Where’s the data, DeSantis?

It was a thunderous oratory flourish – the kind that made headlines across the state and the nation.

Back in August, in Panama City, Gov. Ron DeSantis took square aim at President Joe Biden and shredded him over his pandemic policies.

“I think the question is, we can have a free society, or we can have a biomedical security state,” DeSantis said, “and I can tell you, Florida, we’re a free state. People are going to be free to choose to make their own decisions about themselves, about their families, about their kids’ education.”

That will most certainly be a Republican line of attack in 2022 and 2024, and it might just feature DeSantis as the standard bearer: It’s the free state of Florida against the “biomedical security state” of Biden’s America.

“If you’re coming after the rights of parents in Florida,” DeSantis rumbled, “I’m standing in your way.”

There’s just one problem, DeSantis’ version of freedom includes him deciding which data you have access to in order to draw your own conclusions from.

In Marion County over this summer, the state failed to report COVID-19 fatalities directly to us for more than three months as hospitals and morgues filled up. A spokesman for the Florida Department of Health tells us via email: “We were no longer provided that data (on county deaths) as of June 3.”

During that three-month summer black out in reporting deaths, Marion County lost almost 700 residents to COVID. The endurance of our hospitals and their ICU’s were stretched—primarily with the unvaccinated.

We asked the local health department to help us figure out how many COVID deaths Marion County had experienced in total this year and they were unable to answer the straightforward question.

A look through the county’s Facebook page shows they haven’t shared community COVID data through that platform since April.

The New York Times COVID data tracker has Marion County holding sixth place in the highest number of deaths per capita for the State of Florida and tenth place for the sheer number of deaths in our state (1,738) regardless of our county’s population.

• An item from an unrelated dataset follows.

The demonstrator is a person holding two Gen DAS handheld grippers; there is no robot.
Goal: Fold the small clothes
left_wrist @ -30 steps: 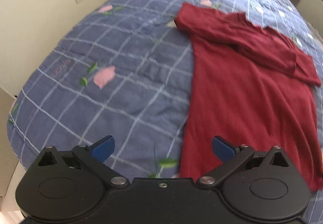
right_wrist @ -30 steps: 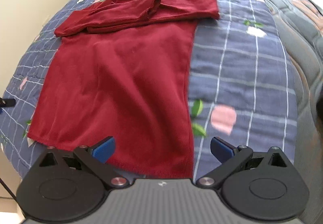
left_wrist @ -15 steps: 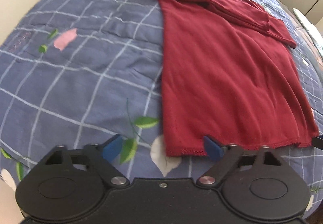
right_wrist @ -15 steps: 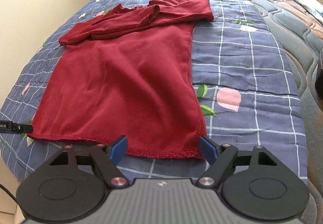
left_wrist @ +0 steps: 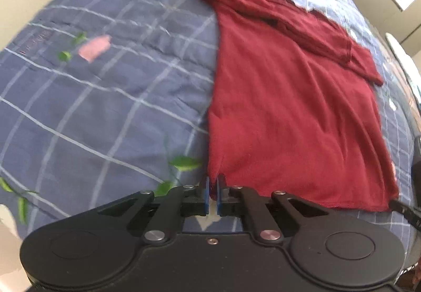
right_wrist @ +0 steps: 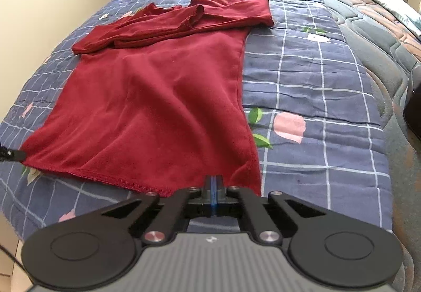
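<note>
Half a second ago both sets of jaws stood wide open, straddling the hem; now both have closed. My left gripper has pinched the near left corner of the red shirt, at the lower centre of the left view; a sliver of red cloth shows between the blue pads, so I take it the grip is real. My right gripper has its jaws pressed together at the bottom centre of the right view, right at the shirt's hem near the right corner. The pads look almost flush there, so I judge it has the hem edge, though how deep the bite goes I can't tell.

The shirt itself lies flat on the bed, running from the bottom centre up to the upper middle of each frame, with both sleeves already folded across the chest at the far end. The left view is smeared, so I won't vouch for fine detail there. The other gripper's tip peeks in at the lower right edge of the left view and at the left edge of the right view, each at its own hem corner.

With both corners taken, I reckon the next move is to lift the hem and carry it toward the collar, keeping both hands level so the fold lands square.
</note>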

Which leads us to the question—who should you be relying on to give you information about a more deadly COVID variant that was ravaging our community?

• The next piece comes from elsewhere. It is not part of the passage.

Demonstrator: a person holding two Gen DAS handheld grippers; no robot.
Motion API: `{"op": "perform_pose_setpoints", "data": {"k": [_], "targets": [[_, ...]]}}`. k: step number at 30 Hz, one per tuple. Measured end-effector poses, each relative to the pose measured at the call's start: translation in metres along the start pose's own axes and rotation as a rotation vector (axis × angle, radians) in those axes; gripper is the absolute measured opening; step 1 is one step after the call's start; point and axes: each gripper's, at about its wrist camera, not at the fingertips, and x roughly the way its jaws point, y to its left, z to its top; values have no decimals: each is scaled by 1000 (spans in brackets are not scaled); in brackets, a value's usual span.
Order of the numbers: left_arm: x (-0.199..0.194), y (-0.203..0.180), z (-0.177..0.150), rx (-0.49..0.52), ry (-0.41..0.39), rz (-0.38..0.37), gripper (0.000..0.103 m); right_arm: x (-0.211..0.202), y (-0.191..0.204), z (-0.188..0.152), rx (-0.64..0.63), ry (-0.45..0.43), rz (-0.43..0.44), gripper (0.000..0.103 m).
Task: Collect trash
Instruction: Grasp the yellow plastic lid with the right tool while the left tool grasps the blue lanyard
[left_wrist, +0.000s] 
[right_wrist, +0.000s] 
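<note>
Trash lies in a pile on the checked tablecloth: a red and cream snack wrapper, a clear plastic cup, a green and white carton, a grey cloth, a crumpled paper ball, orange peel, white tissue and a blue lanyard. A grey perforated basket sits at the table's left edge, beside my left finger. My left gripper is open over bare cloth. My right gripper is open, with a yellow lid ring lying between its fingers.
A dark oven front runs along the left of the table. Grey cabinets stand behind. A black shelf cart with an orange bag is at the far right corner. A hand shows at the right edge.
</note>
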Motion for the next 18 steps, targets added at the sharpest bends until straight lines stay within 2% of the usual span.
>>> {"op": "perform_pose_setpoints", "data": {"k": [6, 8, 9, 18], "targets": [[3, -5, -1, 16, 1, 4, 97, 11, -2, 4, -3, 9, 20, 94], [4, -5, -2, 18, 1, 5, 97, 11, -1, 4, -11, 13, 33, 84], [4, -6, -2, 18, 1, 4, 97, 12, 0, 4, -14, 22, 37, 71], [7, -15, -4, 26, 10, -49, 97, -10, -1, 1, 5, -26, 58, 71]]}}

The blame game for this goes back and forth, as blame always does. The state shifted its daily reporting to the CDC to a weekly submission, and the CDC failed to adjust to the shift. Blame Washington, blame Tallahassee, blame Atlanta, where the CDC is located. Regardless of fault, the state should have made sure we got the numbers we needed.

The free state of Florida went dark on us during the darkest time yet in this pandemic.

If we are going to make our own decisions, as the governor promises, we shouldn’t have to make our own data. Withholding information protects us in no way at all; in fact, it suggests the government only wants us to receive good news.

The irony is that Gov. DeSantis loves data. In his Panama City speech, he said “the data is clear” about how natural immunity is just as good, if not better, than the vaccine. (The data is actually unclear on that point … but that’s an argument for another editorial.)

If the governor wants us to scoot past the liberal media, right to the truth, then he can give us the data. Instead, we got nothing.

Gov. DeSantis is about empowering Floridians. But it doesn’t take a quotation on a mural to tell you knowledge is power. When we don’t have the knowledge, we don’t have the power.

What else is the state hiding? That’s a question without a satisfying answer, and it shouldn’t be.

If you’re one of the people who rightfully ridiculed the disgraced former New York governor for hiding nursing home data, you should probably apply some added scrutiny here at home. If you’re motivated to go to the polls to vote out the Nanny State next year, make sure you’re not being treated like a baby.

Could a few Marion County lives have been saved with a little more real-time information? Maybe. We’ll never know.

But what’s the strategy for when the next COVID variant arrives?